The research findings have great relevance and ability to support other rural communities suffering from a loss of youth, economic concentration and ever-increasing environmental concerns. The project provided a valuable case study of Far North Queensland’s iconic sugar industry, in a way that highlights the interconnected co-dependence of the three core pillars of sustainability.
WHO Conference team (CNS)
The 12th Biennial Conference of the Global Network of WHO Collaborating Centres for Nursing and Midwifery (GNWHOCCNM) brought together global health leaders to address the challenges that globally effect nursing and midwifery. The theme of the conference was ‘Sustainable Development Goals are everyone’s business’ and welcomed WHO partners and colleagues from WHO Collaborating Centres, senior representatives from WHO Geneva, and many international partner organisations. In total 290 delegates, from 35 countries, came together under a common banner in the ‘spirit of partnership to make the right choices now to improve life, in a sustainable way, for future generations’.
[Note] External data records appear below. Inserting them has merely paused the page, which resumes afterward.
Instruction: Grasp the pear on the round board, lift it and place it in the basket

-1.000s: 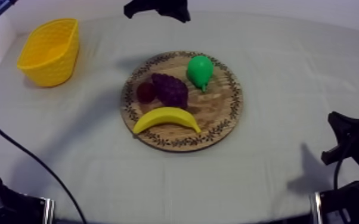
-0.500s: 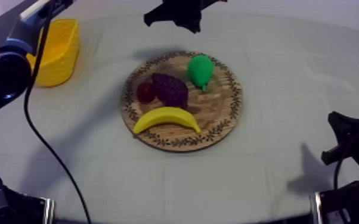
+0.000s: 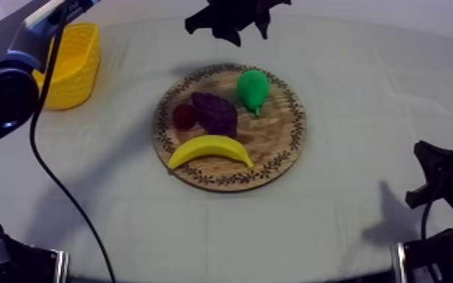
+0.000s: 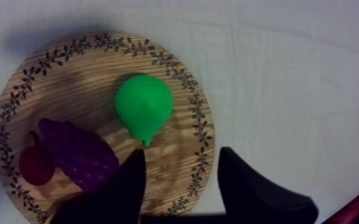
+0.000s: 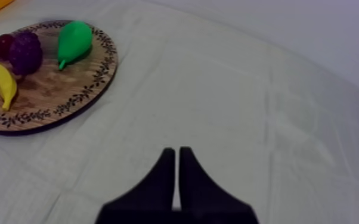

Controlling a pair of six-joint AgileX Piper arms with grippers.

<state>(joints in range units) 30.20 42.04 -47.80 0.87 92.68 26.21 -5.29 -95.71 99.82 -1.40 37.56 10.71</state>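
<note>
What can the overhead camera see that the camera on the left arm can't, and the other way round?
The top view takes in the yellow basket at the table's far left and the whole banana. The left wrist view gives the left claw close up, open and empty, with the pear just ahead of it. Both share the wooden board, the pear, the bunch of grapes and the small red fruit.
</note>
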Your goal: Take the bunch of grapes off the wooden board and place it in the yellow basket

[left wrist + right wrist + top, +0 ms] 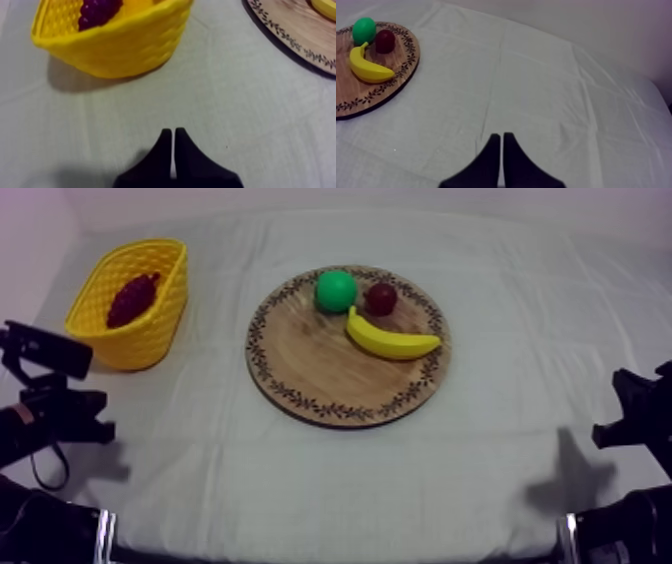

The event committee set a cutting edge agenda of topics with outstanding national and international speakers. They also showcased JCU and the Cairns region and ensured memories were created and relationships were fostered that would last a lifetime. Feedback indicated the conference ‘had surpassed all others and was declared one of the best ever in the history of the global network’ by Chief Nurse with WHO Geneva, Ms Elizabeth Iro.
The conference was conducted in a sustainable way by minimising waste and sourcing local, sustainable food options, amongst other sustainability initiatives.
Attendee, Dr Teresa Brockie, a keynote speaker and member of the White Clay (A'aninin) Nation from the Fort Belknap Reservation, Montana, is one of only ten American First Nation nurses with a PhD. Since attending our conference, a ‘Welcome to Country’ will be performed at all events in the School of Health Johns Hopkins University, with the hope to extend it throughout JHU and the broader community.
The team nominated gave above and beyond, while ensuring their substantive positions in Nursing and Midwifery were not unduly impacted. In the essence of the sustainable development goals and JCUs strategic intent, the team demonstrated that when we work with each other we create opportunities with enduring benefits and together we can bring an end to poverty, protect the planet and ensure all people enjoy peace and prosperity.